…”Mondros Mütarekesi’nin soru işaretlerinden birisi de ateşkes antlaşması yapılmasaydı ne olurdu? Ya da başka bir deyişle Osmanlı Devleti için daha kötü olabilir miydi? Esasen, İtilaf Devletleri, “Sykes-Picot Anlaşması (16 Mayıs 1916)” gereğince Osmanlı Devleti’nin topraklarını 30 Ekim 1918’de imza edilen Mondros Ateşkes Antlaşması sonrası derhal işgal etmeye başlamışlardır.Bence, Mondros Mütarekesi’nin yapılsaydı-yapılmasaydı şeklindeki soru işaretlerinin yanıtını Osmanlı Devleti’ni parçalamak için kendi aralarında anlaşan emperyalist devletlerin Birinci Dünya Savaşı sırasında yaptıkları diğer anlaşmaları da araştırdığımızda ortaya çıkacak ve netleşecektir,” demiştim. (Hatırlamak için lütfen linke bakınız:https://www.sechaber.com.tr/19-mayis-1919-sozumuzun-baslangicidir-2-bolum/?fbclid=IwAR1uRtyl62mgUluPHm1TPpp9NUTWK8ILB3nLltaHtJAr3F9Wuq1ant9dGiE
Sykes-Picot Anlaşması:…”Sevr’in habercisi olarak da bilinmektedir. İngiltere, Fransa ve Rusya arasında yapılmıştır. 1916 yılının başında başlayan, birkaç ay devam eden karşılıklı nota ve mektuplaşmayı kapsamaktadır.

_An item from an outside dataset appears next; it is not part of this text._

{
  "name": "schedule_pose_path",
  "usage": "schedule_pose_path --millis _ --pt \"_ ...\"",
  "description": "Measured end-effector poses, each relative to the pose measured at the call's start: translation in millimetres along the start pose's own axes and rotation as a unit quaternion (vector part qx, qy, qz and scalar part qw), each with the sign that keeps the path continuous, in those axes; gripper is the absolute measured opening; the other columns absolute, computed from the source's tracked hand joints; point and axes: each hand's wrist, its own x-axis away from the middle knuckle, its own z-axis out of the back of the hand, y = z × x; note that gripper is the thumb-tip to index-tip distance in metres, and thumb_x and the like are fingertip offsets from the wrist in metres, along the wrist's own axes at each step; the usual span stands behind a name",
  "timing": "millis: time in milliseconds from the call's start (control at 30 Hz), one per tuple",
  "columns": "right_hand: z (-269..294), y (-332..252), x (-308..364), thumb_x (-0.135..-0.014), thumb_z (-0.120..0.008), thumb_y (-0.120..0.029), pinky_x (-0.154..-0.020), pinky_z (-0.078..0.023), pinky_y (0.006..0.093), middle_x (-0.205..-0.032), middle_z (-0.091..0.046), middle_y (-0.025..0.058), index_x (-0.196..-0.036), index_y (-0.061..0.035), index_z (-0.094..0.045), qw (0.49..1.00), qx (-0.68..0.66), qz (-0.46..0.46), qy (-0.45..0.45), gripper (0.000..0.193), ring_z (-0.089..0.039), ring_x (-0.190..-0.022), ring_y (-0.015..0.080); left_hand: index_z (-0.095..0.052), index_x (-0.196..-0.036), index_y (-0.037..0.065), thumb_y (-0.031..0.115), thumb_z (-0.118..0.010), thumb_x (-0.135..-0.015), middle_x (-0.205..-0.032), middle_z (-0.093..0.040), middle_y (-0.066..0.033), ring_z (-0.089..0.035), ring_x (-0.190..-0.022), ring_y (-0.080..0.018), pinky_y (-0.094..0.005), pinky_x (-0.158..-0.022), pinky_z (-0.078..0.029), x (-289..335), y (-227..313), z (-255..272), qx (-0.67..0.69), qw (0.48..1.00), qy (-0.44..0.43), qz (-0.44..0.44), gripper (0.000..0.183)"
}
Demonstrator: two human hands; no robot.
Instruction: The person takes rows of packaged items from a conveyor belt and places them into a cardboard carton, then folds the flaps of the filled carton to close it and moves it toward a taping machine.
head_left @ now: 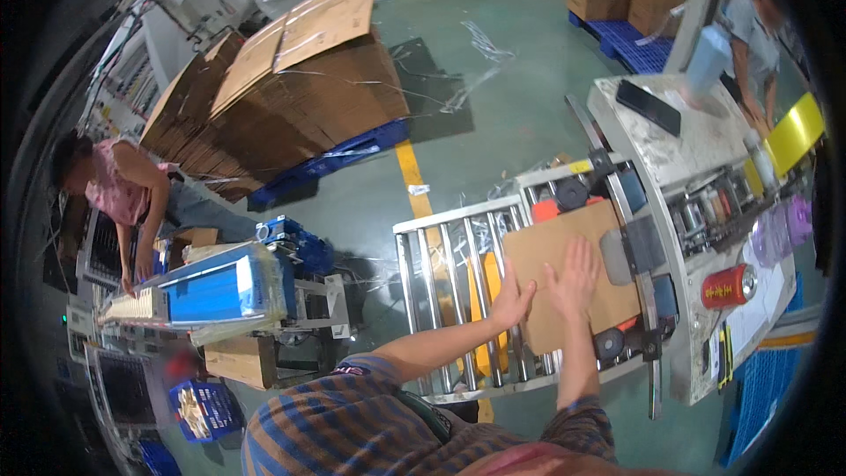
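A closed brown cardboard box (548, 335) lies at the machine end of a roller conveyor (458, 300). Against the box's left edge rests my left hand (513, 301), its fingers stretched out and its thumb over the top. My right hand (575, 280) lies flat on top of the box with the fingers extended. Neither hand is closed around anything. The box's far right edge meets the dark plates and grey pad of a taping machine (630, 251), which partly cover it.
Right of the box, a worktop (608, 115) carries a black phone (649, 107), and a red can (729, 286) stands nearby. Another person (749, 44) is behind it. At left, a co-worker (132, 185) leans over a blue belt conveyor (211, 289). Stacked flat cardboard (300, 106) sits on a blue pallet.
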Motion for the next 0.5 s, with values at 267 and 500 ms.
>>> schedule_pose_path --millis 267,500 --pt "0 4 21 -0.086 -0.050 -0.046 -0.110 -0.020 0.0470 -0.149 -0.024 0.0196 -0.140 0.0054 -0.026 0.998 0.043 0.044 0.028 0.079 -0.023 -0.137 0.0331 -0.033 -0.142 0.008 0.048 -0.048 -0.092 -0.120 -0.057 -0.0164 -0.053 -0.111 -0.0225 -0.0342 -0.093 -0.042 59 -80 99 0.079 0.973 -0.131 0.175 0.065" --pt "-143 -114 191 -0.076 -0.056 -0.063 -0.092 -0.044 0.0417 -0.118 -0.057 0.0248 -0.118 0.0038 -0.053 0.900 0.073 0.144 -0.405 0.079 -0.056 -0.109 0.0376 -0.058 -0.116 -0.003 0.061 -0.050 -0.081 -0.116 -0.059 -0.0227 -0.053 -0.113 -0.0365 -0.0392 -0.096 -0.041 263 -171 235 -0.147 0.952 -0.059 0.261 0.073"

“Sykes-PicotAnlaşması”, Anlaşmayı oluşturanların isimleri ile anılmıştır. Bu isimleri kısaca tanırsak, Mark Sykes, Katolik ve zengin bir ailenin çocuğu olarak 1911’de İngiltere’de Avam Kamarası’na seçilmiştir. Cambridge Üniversitesi mezunu olan Sykes, pek çok kez Türkiye’ye gelip gitmiş, dört yıl da İstanbul’da kalmış ve İngiliz elçiliğinde çalışmış bir kişidir. 1915 yılında Ortadoğu’yu iyi bilen genç bir politikacı olarak savaş bakanlığına alınmıştır. “Hasta Adam” Osmanlı Devleti’ne karşı alınacak tavrı oluşturan “De Bunsen” komitesinde görev yapan Sykes, İngiliz Hükümeti’ne komitenin yaptığı çalışmalar sonunda, Osmanlı Devleti’nin topraklarının yarı özerk şekilde yönetilmesi önerisini götürmüşe de Osmanlı Devleti’nin topraklarının İtilaf Devletleri’nce işgali ya da etki alanlarını bölmek ya da olduğu gibi bırakıp İstanbul Hükümeti’ni İngiltere’ye tabi kılmak seçenekleri komitece doğru bulunmamıştır. Hiç beklemediği Çanakkale yenilgisi İngiltere’yi, Ortadoğu hesaplarını tekrar yapmak zorunda bırakmıştır. Çanakkale Zaferi bu bakımdan da çok önemlidir(!). Bunun üzerine İngiltere’de Arap Milliyetçiliğini destekleme düşüncesi ön plana çıkmıştır. Sykes, Arapça konuşulan yerlerde Fransız girişimlerinden de rahatsız olduğundan Fransızlarla bir anlaşma yapma gereğini dile getirmiştir. Bunun üzerine Fransız temsilcisi François Georges Picot, 23 Kasım 1915 tarihinde Londra’ya gelip görüşmelere başlamıştır. O sırada Ortadoğu’da bulunan Sykes, Londra’ya çağrılmış ve tıkanmış bulunan görüşmelerde İngiltere’yi temsil etmesi istenmiştir.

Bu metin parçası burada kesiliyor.